Apple’s Mac OS X 10.6 “Snow Leopard” was released last weekend to a lot of mixed reaction. While the $29 price tag is undoubtedly easy to stomach compared to the $100+ consumers usually pay for a new OS, many still don’t believe that they got their money’s worth. Our friend Cyril Kowaliski at The Tech Report, a Mac user, had only one thing to say… “So that’s why it only costs $29“.
The reason for the mixed reaction is simple… there are few new features in 10.6. When Apple first announced Snow Leopard at last year’s WWDC conference, they actually showed a slide that stated, “0 New Features”, which you could imagine sparked quite a bit of questioning. The lack of features was replaced with brand-new APIs and other developer-specific additions, as well as a near-complete re-write of the underlying OS. The latter non-feature feature is the reason for noteworthy performance-boosts.
If you’d still debating on whether you should purchase the latest version or not, or simply want to read up to find out what’s new and notable, down to the most inane detail, Ars Technica has posted an exhaustive 23-page review that gives new meaning to an “in-depth look”. I’m not kidding. Unless we start publishing articles over 30,000 words in length, I’m not sure we have the right to use the term ourselves!

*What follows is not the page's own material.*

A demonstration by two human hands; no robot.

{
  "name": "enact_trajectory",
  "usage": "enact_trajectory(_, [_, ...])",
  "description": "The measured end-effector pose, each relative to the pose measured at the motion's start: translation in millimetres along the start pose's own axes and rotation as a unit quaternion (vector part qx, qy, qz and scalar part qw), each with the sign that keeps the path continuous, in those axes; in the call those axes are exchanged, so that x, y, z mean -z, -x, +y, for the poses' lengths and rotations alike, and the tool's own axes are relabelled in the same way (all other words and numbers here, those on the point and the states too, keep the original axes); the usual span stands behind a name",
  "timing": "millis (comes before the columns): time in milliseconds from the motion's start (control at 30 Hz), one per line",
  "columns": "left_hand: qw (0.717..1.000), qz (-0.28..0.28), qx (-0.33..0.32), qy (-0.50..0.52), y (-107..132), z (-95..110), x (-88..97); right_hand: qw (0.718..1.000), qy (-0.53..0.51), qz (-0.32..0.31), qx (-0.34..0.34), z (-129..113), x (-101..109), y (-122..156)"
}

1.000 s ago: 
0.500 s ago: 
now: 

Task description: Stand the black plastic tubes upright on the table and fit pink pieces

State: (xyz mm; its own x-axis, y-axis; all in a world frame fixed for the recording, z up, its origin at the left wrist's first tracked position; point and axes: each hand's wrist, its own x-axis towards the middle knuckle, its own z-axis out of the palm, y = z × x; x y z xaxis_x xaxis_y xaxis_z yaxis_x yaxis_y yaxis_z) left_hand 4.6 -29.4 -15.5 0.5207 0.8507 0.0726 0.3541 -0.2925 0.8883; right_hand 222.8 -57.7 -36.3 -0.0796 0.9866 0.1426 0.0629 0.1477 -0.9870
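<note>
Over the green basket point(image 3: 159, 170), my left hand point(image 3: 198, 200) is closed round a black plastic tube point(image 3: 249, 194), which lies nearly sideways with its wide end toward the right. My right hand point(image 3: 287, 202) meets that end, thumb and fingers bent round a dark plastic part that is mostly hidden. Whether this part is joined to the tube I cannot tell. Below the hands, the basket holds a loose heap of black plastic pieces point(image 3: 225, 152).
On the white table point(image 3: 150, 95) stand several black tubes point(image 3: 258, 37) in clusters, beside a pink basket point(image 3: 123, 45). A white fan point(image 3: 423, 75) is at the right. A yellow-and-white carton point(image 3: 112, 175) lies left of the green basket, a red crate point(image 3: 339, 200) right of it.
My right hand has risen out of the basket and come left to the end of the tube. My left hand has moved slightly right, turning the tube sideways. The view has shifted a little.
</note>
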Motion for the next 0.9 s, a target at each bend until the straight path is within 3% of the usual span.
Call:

The article tackles everything from its pricing to its 64-bit nature to its base 10 numerical system for filesizes to developer-specific information to OpenCL support to the revised dock to finder updates to… whew. I’m actually quite tempted to read through just to get a better grasp on how an OS I don’t use works. For now, I’m going to take a few Aspirin, as I somehow have developed a headache…
A major operating system upgrade with “no new features” must play by a different set of rules. Every party involved expects some counterbalance to the lack of new features. In Snow Leopard, developers stand to reap the biggest benefits thanks to an impressive set of new technologies, many of which cover areas previously unaddressed in Mac OS X. Apple clearly feels that the future of the platform depends on much better utilization of computing resources, and is doing everything it can to make it easy for developers to move in this direction.